Thinking of her as I lay in bed earlier today, I thought how good it would be if she dies before I do. That’s the worst thing I’ve ever admitted in a life that’s been filled, for years, with some terrible actions and reactions. But it’s true.

And guess what. I believe my mother hopes the same thing.

Monday, May 4, 2009

Liberal

Liberal
I’ve been a liberal all my life.

I am liberal because that’s the way I was brought up. My dad was a working man and a union official. My mom – the daughter of a working man and union president – worked as a teacher and belonged to the teacher’s union. All my uncles and aunts were liberal. Most were unionized.

My mother – still alive – is more liberal now than ever. My brothers are liberal. Their wives are liberal. Our children are liberal.

I really like President Obama. I feel as good and positive about America’s leader as I did when John Kennedy was elected. Better than I have since then.

It’s been a long time. I was in the Air Force, stationed in Japan, Just 18 years old, when JFK was shot. I’d spent the night in Tokyo, heard of his death on a radio, and knew I had to head back to the base. I took an elevated train from the city to my base in Tachikawa and on the trip every Japanese man and woman who saw me bowed low and said how sorry they were.

Amazing. I remember weeping and flags at half mast and watching the funeral on television and rerun after rerun of the killing in Dallas.

I’d not voted for JFK. I was too young. But I sure loved his style and what he stood for. Rights for American people whose rights were being denied. Opportunities for all Americans. Increased support for arts and cultural activities. Of course I loved his Irishness and his Catholicism and his wife, Jacky.

I didn’t really think much about political action I could do until I got out of the service in the midst of the war in Vietnam. I fell for Robert Kennedy, was one of the ex-servicemen who marched in huge anti-war parades in Chicago. I turned into a hippie with a chest full of anti-war pins and hair past my shoulders. I demonstrated against the war and for equal rights for everybody. I started voting and voted liberal.

For years after the two Kennedy brothers were killed and Dr. Martin Luther King, it wasn’t much pleasure to be a liberal. I know there were a couple of democrats in the White House, Carter and Clinton. In fact, though, most of the power was exerted – often illegally – by Nixon and Ford and Reagan and Bush and Bush.

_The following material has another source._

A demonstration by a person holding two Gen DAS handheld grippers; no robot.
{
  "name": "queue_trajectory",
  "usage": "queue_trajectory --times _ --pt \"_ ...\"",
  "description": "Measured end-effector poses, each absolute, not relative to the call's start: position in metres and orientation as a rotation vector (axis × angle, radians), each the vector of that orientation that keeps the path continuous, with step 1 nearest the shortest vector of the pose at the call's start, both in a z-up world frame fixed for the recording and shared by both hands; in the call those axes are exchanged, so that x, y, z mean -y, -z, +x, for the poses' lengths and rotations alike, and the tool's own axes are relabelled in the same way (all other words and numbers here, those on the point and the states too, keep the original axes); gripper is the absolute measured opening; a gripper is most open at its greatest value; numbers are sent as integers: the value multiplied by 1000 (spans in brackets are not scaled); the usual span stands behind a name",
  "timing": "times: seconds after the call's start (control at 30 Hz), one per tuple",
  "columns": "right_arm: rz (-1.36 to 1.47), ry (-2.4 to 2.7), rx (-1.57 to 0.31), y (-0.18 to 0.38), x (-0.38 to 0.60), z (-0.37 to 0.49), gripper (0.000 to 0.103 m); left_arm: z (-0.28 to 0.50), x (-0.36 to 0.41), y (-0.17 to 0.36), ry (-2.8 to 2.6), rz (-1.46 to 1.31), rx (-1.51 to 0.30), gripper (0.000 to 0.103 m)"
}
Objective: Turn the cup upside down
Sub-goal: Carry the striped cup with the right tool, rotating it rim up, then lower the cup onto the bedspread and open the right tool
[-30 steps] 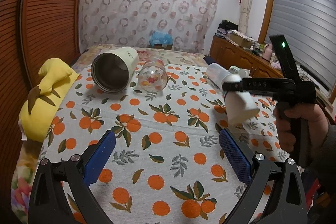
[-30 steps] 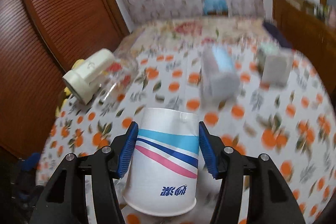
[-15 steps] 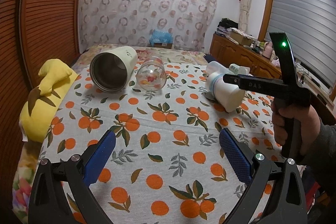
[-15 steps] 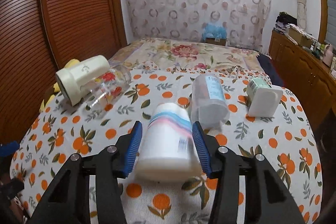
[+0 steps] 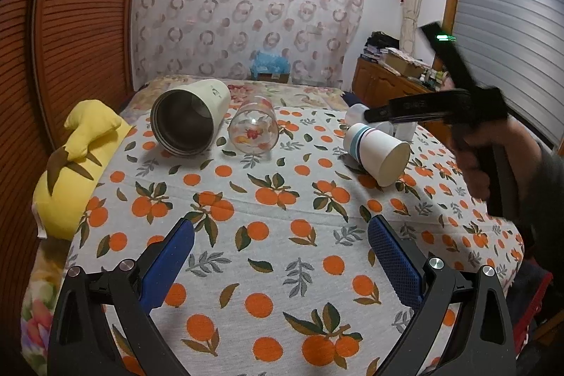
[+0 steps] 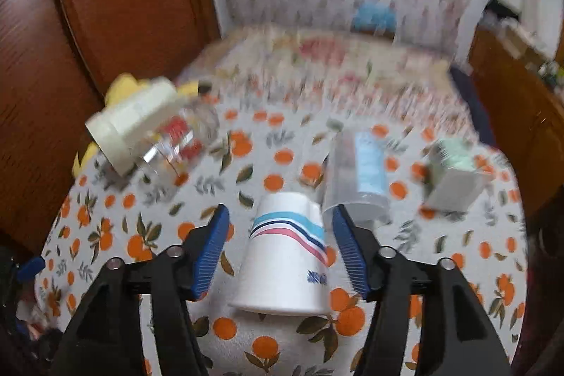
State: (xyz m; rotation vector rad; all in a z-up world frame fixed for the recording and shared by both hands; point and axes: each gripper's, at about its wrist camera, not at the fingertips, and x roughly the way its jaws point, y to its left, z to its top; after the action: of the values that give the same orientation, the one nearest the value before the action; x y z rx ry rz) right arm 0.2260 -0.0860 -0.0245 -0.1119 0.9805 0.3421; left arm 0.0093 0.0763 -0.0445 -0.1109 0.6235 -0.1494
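A white paper cup (image 5: 376,154) with blue and pink stripes lies on its side on the orange-print cloth (image 5: 268,235), mouth toward me. In the right wrist view the cup (image 6: 287,252) sits between the blue pads with a gap on each side, untouched. My right gripper (image 6: 280,245) is open around it; in the left wrist view its black body (image 5: 437,108) hovers just above the cup. My left gripper (image 5: 280,256) is open and empty over the near cloth.
A cream tumbler (image 5: 190,122) and a printed glass (image 5: 253,129) lie on their sides at the back left. A clear plastic cup (image 6: 359,182) and a small white container (image 6: 454,175) lie behind the paper cup. A yellow pillow (image 5: 74,164) lies at the left edge.
My right gripper held the paper cup a second ago, lowered it onto the cloth, then opened and let go. The right wrist view is blurred by motion. The left gripper has not moved.
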Motion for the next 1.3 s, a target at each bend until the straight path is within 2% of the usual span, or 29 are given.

I wasn’t terribly active most of the time. But I did follow politics and I did vote every time I could.

Voting for Obama was one of the high points of my life. I’m glad my cancer hadn’t killed me and that I was up to casting my vote. I watch him every day and basically think damn near every move he makes is ideal. Of course he makes mistakes. Everybody does. I’m willing to place a big bet that he’ll not start an illegal war. I bet he will do something to make the tax system a bit more sensible and try to get health care for people like me and educate children and all the other stuff he talks about.

My cancer seems stronger these days and I feel weaker. I still hope I live long enough to see the Cubs win the World Series (this year) and Notre Dame win a major bowl game (early next year). I’m not sure I’ll be able to. I’m aiming at some closer targets, now.

I’d really like to see Obama name a winner to the Supreme Court. I think it would be great if he named a woman. And especially great if the woman was Latin. But I really want a liberal. A young one. Maybe we’ll be able to regain a court that makes some sense.

I’m not really going to be overjoyed when I’m in my death bed but I’d feel a hell of a lot better if the court was moving in the right direction.